February 28, 2022 – Last year’s global consumer spending boom should echo through this year, leading to another solid year of economic growth. After reaching a multi-decade high of 5.8 percent, real global economic growth is set to slow to 4.2 percent in 2022. Even at this lower pace, global growth will still be a percentage point higher than its average over the last decade.
Governments and central banks’ decisive actions to soften the blow to household finances during the 2020 lockdowns enabled the rapid rebound in 2021. Lifting of health restrictions and widespread vaccination led to the release of pent-up demand in advanced economies. Although the easy gains are now largely past, timely government support had the additional benefit of preventing lasting damage to labor markets and bolstering household finances.
Globally, nearly two-thirds of the jobs lost to the pandemic have already been regained,¹ and worldwide employment should surpass 2019 levels in 2022. Additionally, savings built up during the crisis remain available to further support spending going forward.² Together, these developments are now setting the stage for growth to remain elevated in 2022.
In any other time, the swiftness of the recovery would be welcome, in particular the record number of job openings spread across advanced economies at the start of a sustained synchronized cyclical upswing. However, just as past pandemics have proved to be only partial guides to understanding COVID-19’s trajectory,³ trends from previous global business cycles can only take us so far in anticipating what comes next. The unevenness of the recovery stretches the performance of models used to forecast economics and in business planning. Now more than ever, careful reading of the forces shaping key economic variables in the present, especially those related to the pandemic, are critical.
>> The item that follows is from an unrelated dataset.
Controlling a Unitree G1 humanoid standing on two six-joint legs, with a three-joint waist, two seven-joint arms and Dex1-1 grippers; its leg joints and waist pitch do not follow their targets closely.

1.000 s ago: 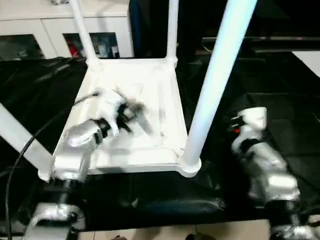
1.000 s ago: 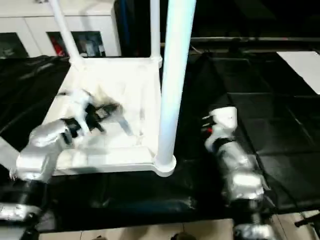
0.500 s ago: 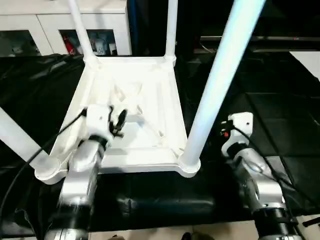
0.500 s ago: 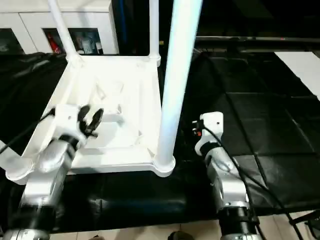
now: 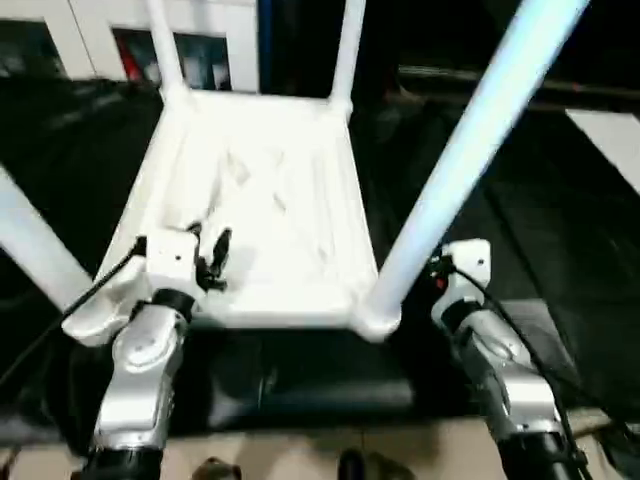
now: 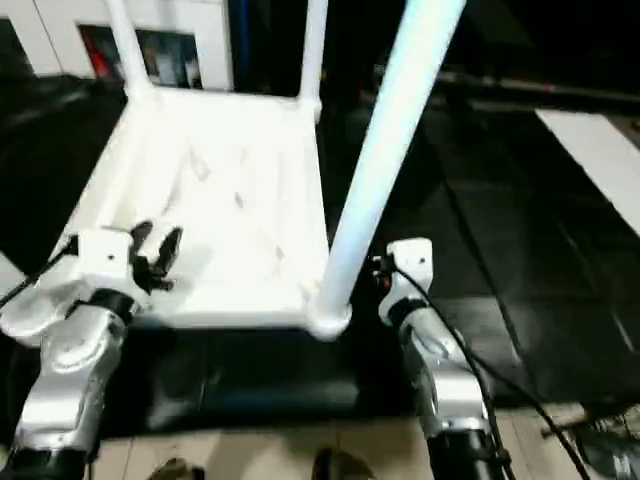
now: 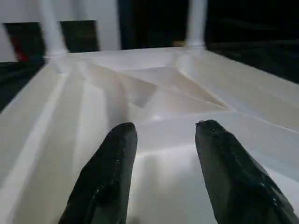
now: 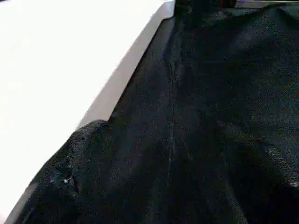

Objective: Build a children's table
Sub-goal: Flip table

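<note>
The children's table (image 5: 270,190) lies upside down on black cloth, its ribbed underside facing up. Legs stand in the corner sockets: far left (image 5: 165,45), far right (image 5: 347,45), near left (image 5: 35,250) and near right (image 5: 470,150). My left gripper (image 5: 210,258) hovers over the underside near its near left corner. In the left wrist view its fingers (image 7: 112,163) are apart, open, with nothing between them. My right gripper (image 5: 440,280) sits just right of the near right leg's socket, over the cloth. One of its fingers (image 8: 70,168) shows beside the table's edge (image 8: 126,70), holding nothing.
Black cloth (image 5: 560,230) covers the work surface around the table. A white cabinet with glass doors (image 5: 100,30) stands at the back left. A white sheet (image 6: 600,150) lies at the far right. Pale floor (image 5: 300,450) shows along the near edge.
The camera has tilted downward. My left gripper has drawn back from the middle of the underside toward its near left corner. The right arm has pulled in closer to the near right leg.
</note>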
Traditional models of inflation, for example, do not incorporate the impact of infection, but maybe until the pandemic is over they should. Early in the pandemic, lockdowns imposed to slow the spread of the disease reduced spending and output at the same time. More recently, given medical advances, lockdowns generally have been more targeted and spending more resilient to the outbreaks. On the other hand, each outbreak now leads to more people getting sick and increases the probability of disrupting business as workers call in sick or are forced to quarantine.
On a global scale, differences in countries’ approaches to controlling outbreaks means that supply could be constrained in a key exporter—while demand remains robust in its key export markets—leading to shortages and rising prices. Across six markets tracked by the Visa Spending Momentum Index, each new infection per 10 workers on average resulted in one percentage point higher price inflation—a measure of the virus’ restraining effect on the productive capacity of the economy.